→ **Work to complete**: Once you have read the records below, restate them word for word.

(Stored entries)
------------------------------------------------------------
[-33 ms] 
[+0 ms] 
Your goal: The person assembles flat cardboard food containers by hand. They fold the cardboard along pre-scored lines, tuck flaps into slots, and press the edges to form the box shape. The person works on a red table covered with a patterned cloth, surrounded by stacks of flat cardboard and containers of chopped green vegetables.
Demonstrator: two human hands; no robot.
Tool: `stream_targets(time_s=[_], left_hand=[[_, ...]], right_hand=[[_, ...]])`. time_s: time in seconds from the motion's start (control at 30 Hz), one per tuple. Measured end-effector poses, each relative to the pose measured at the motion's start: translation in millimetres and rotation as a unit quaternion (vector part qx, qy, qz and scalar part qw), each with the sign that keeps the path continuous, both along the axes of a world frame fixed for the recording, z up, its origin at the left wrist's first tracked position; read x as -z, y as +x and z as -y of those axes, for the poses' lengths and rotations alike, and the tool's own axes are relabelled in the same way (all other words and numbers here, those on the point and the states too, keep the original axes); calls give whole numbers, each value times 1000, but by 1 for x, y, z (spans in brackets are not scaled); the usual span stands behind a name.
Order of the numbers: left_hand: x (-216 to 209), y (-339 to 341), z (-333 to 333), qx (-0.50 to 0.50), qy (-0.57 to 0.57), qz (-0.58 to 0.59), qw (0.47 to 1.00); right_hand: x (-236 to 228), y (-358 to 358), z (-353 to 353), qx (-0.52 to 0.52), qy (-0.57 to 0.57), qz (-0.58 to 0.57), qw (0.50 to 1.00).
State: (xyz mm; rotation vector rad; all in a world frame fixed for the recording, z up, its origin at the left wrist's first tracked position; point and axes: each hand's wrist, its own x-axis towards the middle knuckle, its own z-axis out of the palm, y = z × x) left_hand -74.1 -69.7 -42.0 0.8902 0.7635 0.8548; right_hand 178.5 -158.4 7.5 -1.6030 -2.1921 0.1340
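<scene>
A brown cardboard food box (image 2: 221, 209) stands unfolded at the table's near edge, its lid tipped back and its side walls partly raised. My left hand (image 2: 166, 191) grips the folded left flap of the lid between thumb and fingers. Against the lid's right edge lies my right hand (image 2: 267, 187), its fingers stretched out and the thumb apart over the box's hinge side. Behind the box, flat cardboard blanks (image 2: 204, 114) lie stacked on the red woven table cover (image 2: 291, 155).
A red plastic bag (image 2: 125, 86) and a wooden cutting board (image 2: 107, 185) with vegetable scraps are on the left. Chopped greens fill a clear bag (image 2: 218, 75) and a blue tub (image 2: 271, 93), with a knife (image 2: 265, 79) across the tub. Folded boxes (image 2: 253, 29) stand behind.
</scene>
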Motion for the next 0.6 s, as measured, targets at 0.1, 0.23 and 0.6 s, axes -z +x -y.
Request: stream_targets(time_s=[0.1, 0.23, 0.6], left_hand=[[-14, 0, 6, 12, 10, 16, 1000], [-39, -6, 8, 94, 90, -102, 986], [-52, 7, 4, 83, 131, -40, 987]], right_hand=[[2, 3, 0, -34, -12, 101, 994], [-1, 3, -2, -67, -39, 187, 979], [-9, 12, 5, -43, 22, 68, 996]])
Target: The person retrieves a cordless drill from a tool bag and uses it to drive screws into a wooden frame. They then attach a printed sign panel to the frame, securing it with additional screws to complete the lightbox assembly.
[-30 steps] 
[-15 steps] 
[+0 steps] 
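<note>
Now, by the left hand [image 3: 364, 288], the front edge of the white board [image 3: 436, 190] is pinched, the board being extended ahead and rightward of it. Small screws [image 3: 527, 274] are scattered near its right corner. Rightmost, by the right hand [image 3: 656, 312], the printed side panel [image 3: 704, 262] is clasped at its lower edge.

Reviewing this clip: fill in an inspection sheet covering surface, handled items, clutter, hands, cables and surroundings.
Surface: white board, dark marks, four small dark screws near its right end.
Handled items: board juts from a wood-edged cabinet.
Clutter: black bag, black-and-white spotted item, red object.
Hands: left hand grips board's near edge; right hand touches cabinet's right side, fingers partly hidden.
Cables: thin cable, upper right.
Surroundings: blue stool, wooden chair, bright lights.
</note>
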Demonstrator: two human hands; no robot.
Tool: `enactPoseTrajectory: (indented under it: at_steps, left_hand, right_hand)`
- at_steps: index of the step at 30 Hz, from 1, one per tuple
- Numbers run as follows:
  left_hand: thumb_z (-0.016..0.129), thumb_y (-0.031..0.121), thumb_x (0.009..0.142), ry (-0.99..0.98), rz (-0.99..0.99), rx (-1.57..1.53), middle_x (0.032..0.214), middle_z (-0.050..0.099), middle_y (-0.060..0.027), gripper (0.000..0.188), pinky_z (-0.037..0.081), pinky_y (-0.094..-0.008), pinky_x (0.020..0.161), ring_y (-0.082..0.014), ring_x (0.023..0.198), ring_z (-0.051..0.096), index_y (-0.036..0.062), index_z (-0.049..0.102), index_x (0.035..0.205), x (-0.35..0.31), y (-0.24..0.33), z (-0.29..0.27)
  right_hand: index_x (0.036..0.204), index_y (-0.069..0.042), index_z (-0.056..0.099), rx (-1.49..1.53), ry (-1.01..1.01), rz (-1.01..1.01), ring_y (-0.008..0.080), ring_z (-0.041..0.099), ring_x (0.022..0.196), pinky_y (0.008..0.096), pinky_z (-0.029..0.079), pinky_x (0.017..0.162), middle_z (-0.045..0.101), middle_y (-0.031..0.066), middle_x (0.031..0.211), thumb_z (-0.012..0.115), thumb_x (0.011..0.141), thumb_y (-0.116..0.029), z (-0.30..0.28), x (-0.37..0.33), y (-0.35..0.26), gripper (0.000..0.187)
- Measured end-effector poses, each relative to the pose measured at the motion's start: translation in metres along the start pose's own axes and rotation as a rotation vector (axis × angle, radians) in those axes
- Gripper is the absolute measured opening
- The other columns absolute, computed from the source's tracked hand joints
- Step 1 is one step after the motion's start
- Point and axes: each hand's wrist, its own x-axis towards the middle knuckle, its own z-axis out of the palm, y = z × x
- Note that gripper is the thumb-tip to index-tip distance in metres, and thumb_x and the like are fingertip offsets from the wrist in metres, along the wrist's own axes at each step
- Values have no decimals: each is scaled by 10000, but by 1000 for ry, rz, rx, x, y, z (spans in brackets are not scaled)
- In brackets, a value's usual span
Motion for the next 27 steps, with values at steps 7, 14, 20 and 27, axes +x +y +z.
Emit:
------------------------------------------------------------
→ **The completed task**:
[-33 ms] 
[+0 ms] 
Your goal: The person assembles flat cardboard food containers by hand. They fold the cardboard along pre-scored lines, tuck flaps into slots, and press the edges to form the box shape. The person works on a red table covered with a patterned cloth, surrounded by stacks of flat cardboard and containers of chopped green vegetables.
Demonstrator: two human hands; no robot.
Tool: `stream_targets(time_s=[_], left_hand=[[_, ...]], right_hand=[[_, ...]])`. time_s: time in seconds from the motion's start (control at 30 Hz), one per tuple. Measured end-effector poses, each relative to the pose measured at the motion's start: translation in millimetres and rotation as a unit quaternion (vector part qx, qy, qz and scalar part qw), each with the sign that keeps the path continuous, both along the axes of a world frame fixed for the recording, z up, its origin at the left wrist's first tracked position; read x as -z, y as +x and z as -y of those axes, for the poses' lengths and rotations alike, and the tool's own axes are relabelled in the same way (all other words and numbers here, those on the point and the states too, keep the original axes); calls give whole numbers, each value times 1000, but by 1 for x, y, z (spans in brackets are not scaled); the usual span stands behind a name.
Order of the numbers: left_hand: x (-216 to 209), y (-339 to 341), z (-333 to 333), qx (-0.50 to 0.50), qy (-0.57 to 0.57), qz (-0.58 to 0.59), qw (0.47 to 1.00); right_hand: x (-236 to 228), y (-358 to 358), z (-353 to 353), qx (-0.52 to 0.52), qy (-0.57 to 0.57), qz (-0.58 to 0.57), qw (0.50 to 1.00).
State: (xyz mm; rotation vector rad; all in a world frame fixed for the recording, z up, its origin at the left wrist's first tracked position; point and axes: each hand's wrist, its own x-axis towards the middle knuckle, its own z-axis out of the palm, y = z × x) left_hand -74.1 -69.7 -42.0 0.8902 0.7635 0.8548; right_hand 178.5 -158.4 7.5 -1.6030 -2.1921 0.1340
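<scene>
A brown cardboard food box (image 2: 221, 209) stands unfolded at the table's near edge, its lid tipped back and its side walls partly raised. My left hand (image 2: 166, 191) grips the folded left flap of the lid between thumb and fingers. Against the lid's right edge lies my right hand (image 2: 267, 187), its fingers stretched out and the thumb apart over the box's hinge side. Behind the box, flat cardboard blanks (image 2: 204, 114) lie stacked on the red woven table cover (image 2: 291, 155).
A red plastic bag (image 2: 125, 86) and a wooden cutting board (image 2: 107, 185) with vegetable scraps are on the left. Chopped greens fill a clear bag (image 2: 218, 75) and a blue tub (image 2: 271, 93), with a knife (image 2: 265, 79) across the tub. Folded boxes (image 2: 253, 29) stand behind.
</scene>
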Motion for the next 0.6 s, as measured, targets at 0.1, 0.23 and 0.6 s, axes -z +x -y.
Request: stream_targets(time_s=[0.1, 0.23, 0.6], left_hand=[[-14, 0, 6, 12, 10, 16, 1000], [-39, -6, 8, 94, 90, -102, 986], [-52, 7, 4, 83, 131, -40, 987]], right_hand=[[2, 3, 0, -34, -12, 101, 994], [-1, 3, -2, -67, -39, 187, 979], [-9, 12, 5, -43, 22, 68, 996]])
Target: The person retrieves a cordless drill from a tool bag and uses it to drive screws into a wooden frame. They then attach a printed sign panel to the frame, securing it with additional screws to complete the lightbox assembly.
[-30 steps] 
[-15 steps] 
[+0 steps] 
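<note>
Now, by the left hand [image 3: 364, 288], the front edge of the white board [image 3: 436, 190] is pinched, the board being extended ahead and rightward of it. Small screws [image 3: 527, 274] are scattered near its right corner. Rightmost, by the right hand [image 3: 656, 312], the printed side panel [image 3: 704, 262] is clasped at its lower edge.

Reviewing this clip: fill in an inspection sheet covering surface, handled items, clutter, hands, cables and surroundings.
Surface: white board, dark marks, four small dark screws near its right end.
Handled items: board juts from a wood-edged cabinet.
Clutter: black bag, black-and-white spotted item, red object.
Hands: left hand grips board's near edge; right hand touches cabinet's right side, fingers partly hidden.
Cables: thin cable, upper right.
Surroundings: blue stool, wooden chair, bright lights.
</note>
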Demonstrator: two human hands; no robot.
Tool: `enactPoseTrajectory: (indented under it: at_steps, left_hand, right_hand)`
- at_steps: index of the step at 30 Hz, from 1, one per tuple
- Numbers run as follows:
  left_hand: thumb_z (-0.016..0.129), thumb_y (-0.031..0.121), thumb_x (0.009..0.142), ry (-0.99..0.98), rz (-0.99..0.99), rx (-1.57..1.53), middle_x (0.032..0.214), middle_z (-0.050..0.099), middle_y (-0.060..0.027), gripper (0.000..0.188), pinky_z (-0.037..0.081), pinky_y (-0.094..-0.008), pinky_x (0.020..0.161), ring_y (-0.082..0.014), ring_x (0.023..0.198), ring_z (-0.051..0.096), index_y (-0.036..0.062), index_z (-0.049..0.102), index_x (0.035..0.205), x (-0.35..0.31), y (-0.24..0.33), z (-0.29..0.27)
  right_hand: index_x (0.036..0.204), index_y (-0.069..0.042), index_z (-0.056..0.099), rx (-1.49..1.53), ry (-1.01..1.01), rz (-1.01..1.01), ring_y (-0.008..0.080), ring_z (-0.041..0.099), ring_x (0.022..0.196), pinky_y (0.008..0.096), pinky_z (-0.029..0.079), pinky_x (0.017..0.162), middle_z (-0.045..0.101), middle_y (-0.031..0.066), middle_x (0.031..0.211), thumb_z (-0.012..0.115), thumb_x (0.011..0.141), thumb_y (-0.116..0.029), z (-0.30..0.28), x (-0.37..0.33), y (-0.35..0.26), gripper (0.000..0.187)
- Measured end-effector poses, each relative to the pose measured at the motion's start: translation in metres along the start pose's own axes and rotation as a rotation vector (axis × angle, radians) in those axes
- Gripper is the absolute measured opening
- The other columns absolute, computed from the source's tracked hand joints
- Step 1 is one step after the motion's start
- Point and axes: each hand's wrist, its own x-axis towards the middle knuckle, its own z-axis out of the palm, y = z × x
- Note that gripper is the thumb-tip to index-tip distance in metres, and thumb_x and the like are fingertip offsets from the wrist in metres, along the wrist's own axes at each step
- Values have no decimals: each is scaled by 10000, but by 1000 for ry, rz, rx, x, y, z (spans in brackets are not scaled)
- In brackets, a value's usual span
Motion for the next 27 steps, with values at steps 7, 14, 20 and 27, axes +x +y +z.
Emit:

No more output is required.